A imagem é quase cinematográfica: uma prancha de mergulho amarela, uma água azul cristalina e o impacto repentino de um corpo que rompe a superfície, criando uma explosão de espuma. David Hockney, o homem por trás dessa visão que definiu a estética da Los Angeles dos anos 60, partiu aos 88 anos em Londres. Sua morte, confirmada pela assessoria, encerra uma trajetória que não apenas capturou o zeitgeist de uma era, mas que também redefiniu o que significa ser um artista em um mundo em constante transformação tecnológica e social.

Entre a tradição e o iPad

Hockney sempre se recusou a ser rotulado. Enquanto o mundo da arte debatia a validade da pintura diante da ascensão da fotografia e da arte conceitual, ele simplesmente continuava a pintar. Sua obra não era apenas uma crônica visual da elite californiana ou das paisagens de Yorkshire; era um estudo rigoroso sobre como vemos o mundo. Ao adotar o iPad como ferramenta de trabalho, Hockney demonstrou uma curiosidade técnica que raramente se encontra em artistas de sua estatura, tratando a tela digital com a mesma reverência que os mestres impressionistas dedicavam às suas telas ao ar livre.

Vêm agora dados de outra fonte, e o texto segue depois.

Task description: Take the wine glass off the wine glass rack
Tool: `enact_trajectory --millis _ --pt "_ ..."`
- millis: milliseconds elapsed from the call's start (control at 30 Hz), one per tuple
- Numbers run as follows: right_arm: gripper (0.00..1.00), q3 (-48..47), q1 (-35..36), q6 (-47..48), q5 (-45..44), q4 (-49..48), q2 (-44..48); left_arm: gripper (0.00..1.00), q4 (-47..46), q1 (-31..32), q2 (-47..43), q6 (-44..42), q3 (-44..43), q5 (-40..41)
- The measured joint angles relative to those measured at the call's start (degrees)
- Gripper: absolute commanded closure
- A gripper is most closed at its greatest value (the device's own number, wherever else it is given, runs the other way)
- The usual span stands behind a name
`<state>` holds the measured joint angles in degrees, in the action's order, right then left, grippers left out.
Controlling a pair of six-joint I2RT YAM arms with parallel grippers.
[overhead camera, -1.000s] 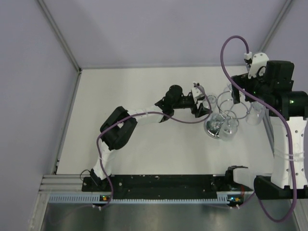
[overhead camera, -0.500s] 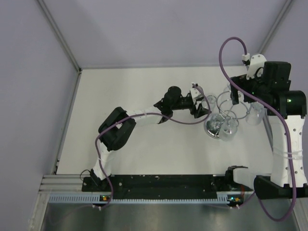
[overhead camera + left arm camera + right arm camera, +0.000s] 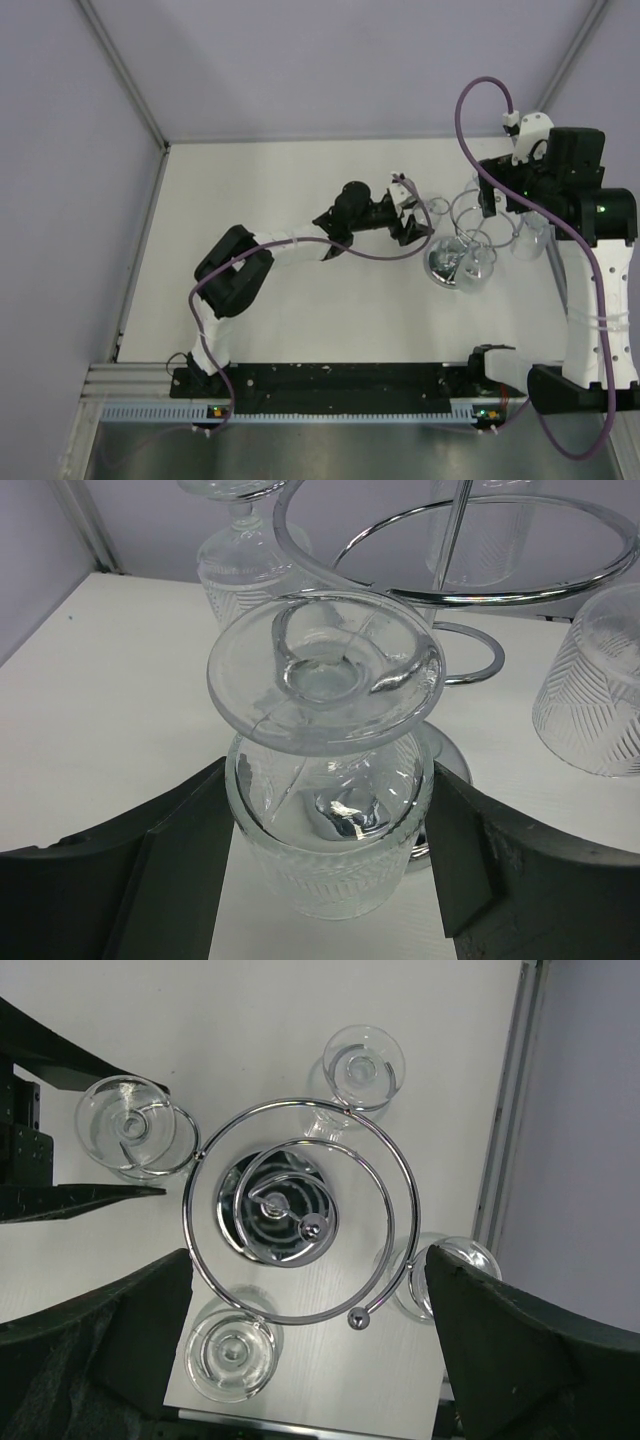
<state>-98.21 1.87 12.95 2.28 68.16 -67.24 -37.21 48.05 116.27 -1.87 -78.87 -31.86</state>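
We are gripping the wine glass [image 3: 325, 880] in our left claw [image 3: 411, 210], right claw [image 3: 308, 1265] gaping empty, risking its foot snagging the wine glass rack [image 3: 262, 1222].

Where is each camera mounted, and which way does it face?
Top external: above and behind the robot, looking down on the table; left arm and right arm show.
Left wrist: on the left arm, facing forward at the hanging wine glass between its own jaws.
Right wrist: above the wine glass rack, facing straight down; its jaws frame the bottom.
Shared: both wrist views show that same glass.
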Motion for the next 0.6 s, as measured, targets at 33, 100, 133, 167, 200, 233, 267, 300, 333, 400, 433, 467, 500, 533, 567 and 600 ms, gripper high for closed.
enact_trajectory --millis 33,100,133,167,200,233,267,300,333,400,433,467,500,533,567,600 --pt "0.03 -0.04 0.0 0.0 0.11 0.0 0.0 1.0 -0.02 0.0 -0.39 0.0 0.46 0.37" --pt "0.03 -0.04 0.0 0.02 0.31 -0.02 0.02 1.0 0.0 0.0 -1.25 0.0 1.46 1.38" --pt "0.03 -0.04 0.0 0.02 0.37 -0.02 0.02 1.0 0.02 0.0 -1.68 0.0 2.03 1.75" --pt "0.03 -0.07 0.0 0.02 0.42 -0.02 0.02 1.0 0.02 0.0 -2.03 -0.02 2.51 2.12" --pt "0.03 -0.07 0.0 0.02 0.46 -0.02 0.02 1.0 0.02 0.0 -2.47 0.0 3.15 2.54" --pt "0.03 -0.09 0.0 0.02 0.52 -0.02 0.02 1.0 0.09 -0.02 -2.91 -0.02 3.72 2.89" --pt "0.03 -0.09 0.0 0.02 0.61 -0.02 0.02 1.0 0.15 -0.04 -3.28 -0.02 4.22 3.13" --pt "0.03 -0.09 0.0 0.04 0.68 -0.02 0.02 1.0 0.22 -0.07 -3.65 -0.02 4.61 3.32" --pt "0.03 -0.09 0.0 0.11 0.81 -0.02 0.02 1.0 0.39 -0.15 -3.98 0.02 4.98 3.58" --pt "0.03 -0.13 0.0 0.48 1.22 -0.02 0.02 1.0 0.72 -0.44 -4.94 0.2 6.01 4.09" --pt "0.04 -0.13 0.0 0.72 1.6 -0.04 0.0 1.0 1.05 -0.66 -5.7 0.37 6.84 4.28" --pt "0.05 -0.15 0.0 1.09 2.05 -0.11 0.02 1.0 1.62 -0.92 -6.75 0.5 7.89 4.31" --pt "0.05 -0.15 0.0 1.53 2.45 -0.31 0.02 1.0 2.29 -1.22 -7.89 0.98 8.87 4.28" --pt "0.05 -0.13 0.0 1.97 2.97 -0.87 0.02 1.0 3.37 -1.75 -9.44 1.84 10.05 4.22" --pt "0.06 -0.13 0.0 2.19 3.45 -1.84 0.02 1.0 4.46 -2.4 -11.08 2.47 11.17 4.02" --pt "0.06 -0.09 0.0 2.47 3.89 -3.02 0.02 1.0 5.57 -3.28 -13.05 3.23 12.48 3.65"
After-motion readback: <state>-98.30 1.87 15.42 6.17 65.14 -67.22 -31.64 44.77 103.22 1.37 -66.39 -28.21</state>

O pioneirismo da identidade

Muito antes de a visibilidade LGBTQIA+ ser uma pauta central no debate público, Hockney já a inseria em sua obra com naturalidade. Nos anos 50, quando a homossexualidade ainda era criminalizada na Inglaterra, ele não escondia sua essência, transformando sua vida pessoal em matéria-prima para uma arte figurativa que nunca perdeu a ternura. Essa coragem em ser autêntico em uma época de repressão institucional conferiu a suas pinturas uma camada de profundidade que vai além da técnica impecável, tornando-o uma figura de resistência silenciosa, mas persistente.

O mercado e a consagração

O sucesso comercial de Hockney não foi um acidente, mas o reflexo de sua capacidade única de dialogar com públicos distintos. O leilão de 2018, em que sua obra 'Portrait of an Artist (Pool with Two Figures)' alcançou a cifra de 90,3 milhões de dólares na Christie's, consolidou seu status como um dos artistas vivos mais valiosos da história. No entanto, o valor de mercado nunca pareceu ditar seu ritmo criativo. Ele continuou a pintar o que amava, desde o cotidiano em Normandy até os retratos de amigos próximos, mantendo uma fidelidade ao próprio olhar que poucos conseguiram sustentar por tanto tempo.

O horizonte do legado

O que fica, após o fechamento da última exposição na Fondation Louis Vuitton, é a sensação de uma obra inacabada, ou melhor, de uma obra que continua a expandir. Hockney não deixou apenas quadros, mas uma lição sobre a observação atenta. Ele nos ensinou que a luz não é apenas um fenômeno físico, mas uma experiência emocional. Enquanto o mundo segue debatendo o futuro da criatividade humana diante da inteligência artificial, a obra de Hockney permanece como um lembrete vívido do poder da mão humana e da persistência de um olhar que, mesmo sob óculos redondos e roupas coloridas, nunca deixou de ver o extraordinário no banal.

Talvez o maior mistério que ele deixa não seja sobre sua técnica ou seu sucesso, mas sobre a simplicidade de sua premissa: olhar para o mundo como se fosse a primeira vez. Com a partida de Hockney, resta a pergunta sobre quem terá a coragem de capturar a luz dos tempos atuais com a mesma honestidade desarmante que ele dedicou às piscinas da Califórnia.